## WHAT TO WORK ON
Set the listing down again in full, word for word, with the pictures left out.

## COLLECTED MATERIAL
== Segment start ==

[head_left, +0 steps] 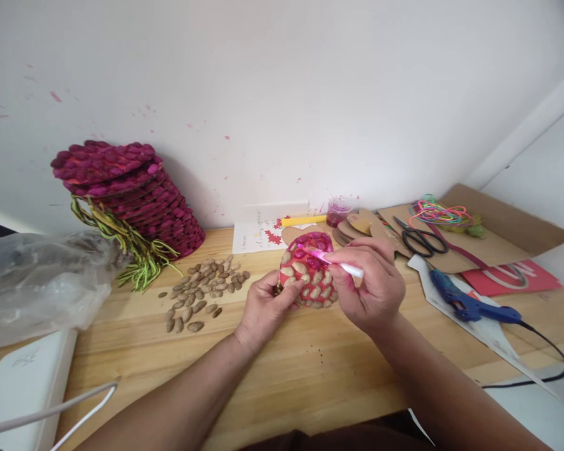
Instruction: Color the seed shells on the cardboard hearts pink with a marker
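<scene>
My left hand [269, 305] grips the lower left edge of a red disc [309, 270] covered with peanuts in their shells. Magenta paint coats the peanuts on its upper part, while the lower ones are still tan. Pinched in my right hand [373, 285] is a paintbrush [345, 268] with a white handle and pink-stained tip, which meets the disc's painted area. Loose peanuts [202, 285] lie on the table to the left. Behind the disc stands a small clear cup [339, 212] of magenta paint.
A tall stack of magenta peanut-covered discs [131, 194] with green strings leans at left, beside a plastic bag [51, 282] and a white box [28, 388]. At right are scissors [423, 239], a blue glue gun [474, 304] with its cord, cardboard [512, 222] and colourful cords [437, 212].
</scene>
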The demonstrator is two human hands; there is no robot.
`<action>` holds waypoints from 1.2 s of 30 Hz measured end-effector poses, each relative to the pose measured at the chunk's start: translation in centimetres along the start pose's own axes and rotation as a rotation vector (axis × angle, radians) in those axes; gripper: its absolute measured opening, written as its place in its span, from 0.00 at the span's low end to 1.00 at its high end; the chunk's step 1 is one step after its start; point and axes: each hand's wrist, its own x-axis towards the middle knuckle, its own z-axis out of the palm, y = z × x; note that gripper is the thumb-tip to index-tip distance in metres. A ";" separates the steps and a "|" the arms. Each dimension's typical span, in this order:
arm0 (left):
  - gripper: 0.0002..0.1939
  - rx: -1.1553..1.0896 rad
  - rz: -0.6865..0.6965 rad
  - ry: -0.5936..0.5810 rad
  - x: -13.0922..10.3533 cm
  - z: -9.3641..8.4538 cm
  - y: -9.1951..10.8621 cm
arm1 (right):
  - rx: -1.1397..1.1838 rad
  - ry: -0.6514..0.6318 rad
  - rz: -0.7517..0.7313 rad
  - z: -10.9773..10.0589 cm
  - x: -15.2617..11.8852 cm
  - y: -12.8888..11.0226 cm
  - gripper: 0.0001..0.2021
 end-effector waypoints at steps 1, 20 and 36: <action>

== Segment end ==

## WRITTEN ANSWER
[head_left, +0 steps] 
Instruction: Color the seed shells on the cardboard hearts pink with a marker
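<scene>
My left hand [269, 305] grips the lower left edge of a red disc [309, 270] covered with peanuts in their shells. Magenta paint coats the peanuts on its upper part, while the lower ones are still tan. Pinched in my right hand [373, 285] is a paintbrush [345, 268] with a white handle and pink-stained tip, which meets the disc's painted area. Loose peanuts [202, 285] lie on the table to the left. Behind the disc stands a small clear cup [339, 212] of magenta paint.
A tall stack of magenta peanut-covered discs [131, 194] with green strings leans at left, beside a plastic bag [51, 282] and a white box [28, 388]. At right are scissors [423, 239], a blue glue gun [474, 304] with its cord, cardboard [512, 222] and colourful cords [437, 212].
</scene>
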The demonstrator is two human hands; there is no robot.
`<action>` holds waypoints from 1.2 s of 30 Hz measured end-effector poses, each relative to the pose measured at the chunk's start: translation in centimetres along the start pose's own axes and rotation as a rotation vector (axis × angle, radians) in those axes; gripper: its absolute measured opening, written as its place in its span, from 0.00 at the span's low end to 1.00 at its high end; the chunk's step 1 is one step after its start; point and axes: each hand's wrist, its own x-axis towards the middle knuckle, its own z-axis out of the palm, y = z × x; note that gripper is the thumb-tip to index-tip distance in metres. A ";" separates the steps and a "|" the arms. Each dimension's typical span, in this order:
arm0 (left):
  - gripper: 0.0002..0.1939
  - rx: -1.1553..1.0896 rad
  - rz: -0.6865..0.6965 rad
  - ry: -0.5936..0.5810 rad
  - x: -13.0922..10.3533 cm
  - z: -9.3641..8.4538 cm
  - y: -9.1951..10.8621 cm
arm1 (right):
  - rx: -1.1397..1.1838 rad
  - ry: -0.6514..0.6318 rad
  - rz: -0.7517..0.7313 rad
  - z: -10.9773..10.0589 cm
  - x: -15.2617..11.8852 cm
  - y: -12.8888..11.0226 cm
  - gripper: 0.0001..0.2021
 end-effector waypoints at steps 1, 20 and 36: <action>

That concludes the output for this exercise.